Data exfiltration protection architecture

This page is a feature-by-feature reference architecture for network-level data exfiltration protection on Azure. Each section describes one control, like identity, Unity Catalog governance, workspace restrictions, monitoring, and cloud-specific network isolation, and links to its implementation guide. For the concepts and security layer priorities behind these controls, see Data exfiltration protection.

Identity and access controls

Identity-based controls are the first line of defense against data exfiltration. Without strong authentication and trusted access, weak identity undermines network-level controls.

User shield icon. Unified login with SSO

Apply single sign-on (SSO) across all workspaces in the Azure Databricks account using unified login. This ensures users authenticate through your corporate identity provider rather than using personal accounts or non-SSO methods.

Enable multifactor authentication (MFA) within your identity provider for an additional layer of verification.

See Authentication and access control.

User group icon. Automated identity management

Implement SCIM provisioning to automate user lifecycle management. This ensures that former employees are automatically de-provisioned and cannot access workspaces after departure.

See Sync users and groups from Microsoft Entra ID using SCIM.
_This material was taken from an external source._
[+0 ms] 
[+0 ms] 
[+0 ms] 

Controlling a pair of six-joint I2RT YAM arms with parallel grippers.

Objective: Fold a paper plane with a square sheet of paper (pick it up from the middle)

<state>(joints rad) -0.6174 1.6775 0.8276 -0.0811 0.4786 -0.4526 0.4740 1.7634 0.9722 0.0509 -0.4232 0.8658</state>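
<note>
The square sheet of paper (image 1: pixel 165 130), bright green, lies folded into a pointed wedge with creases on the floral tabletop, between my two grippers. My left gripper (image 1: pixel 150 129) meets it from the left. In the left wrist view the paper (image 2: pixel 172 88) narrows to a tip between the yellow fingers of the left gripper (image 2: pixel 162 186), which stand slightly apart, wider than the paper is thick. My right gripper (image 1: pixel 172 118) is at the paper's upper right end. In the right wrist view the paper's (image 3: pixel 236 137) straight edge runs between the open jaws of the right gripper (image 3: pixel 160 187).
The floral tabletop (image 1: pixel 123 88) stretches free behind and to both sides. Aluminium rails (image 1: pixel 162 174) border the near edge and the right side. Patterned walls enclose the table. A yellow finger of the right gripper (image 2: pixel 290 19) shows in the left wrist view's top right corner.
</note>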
Globe icon. Network access controls

Restrict workspace and account console access to trusted networks:

Data governance controls

Network controls prevent unauthorized egress paths, but data governance controls ensure that even authorized compute resources can only access approved data destinations. Apply these controls regardless of which network security architecture you deploy.

Key icon. Standard access control

Use Unity Catalog privileges to restrict who can read, write, or modify each catalog, schema, table, and volume. Grant the minimum privileges required for each role and group.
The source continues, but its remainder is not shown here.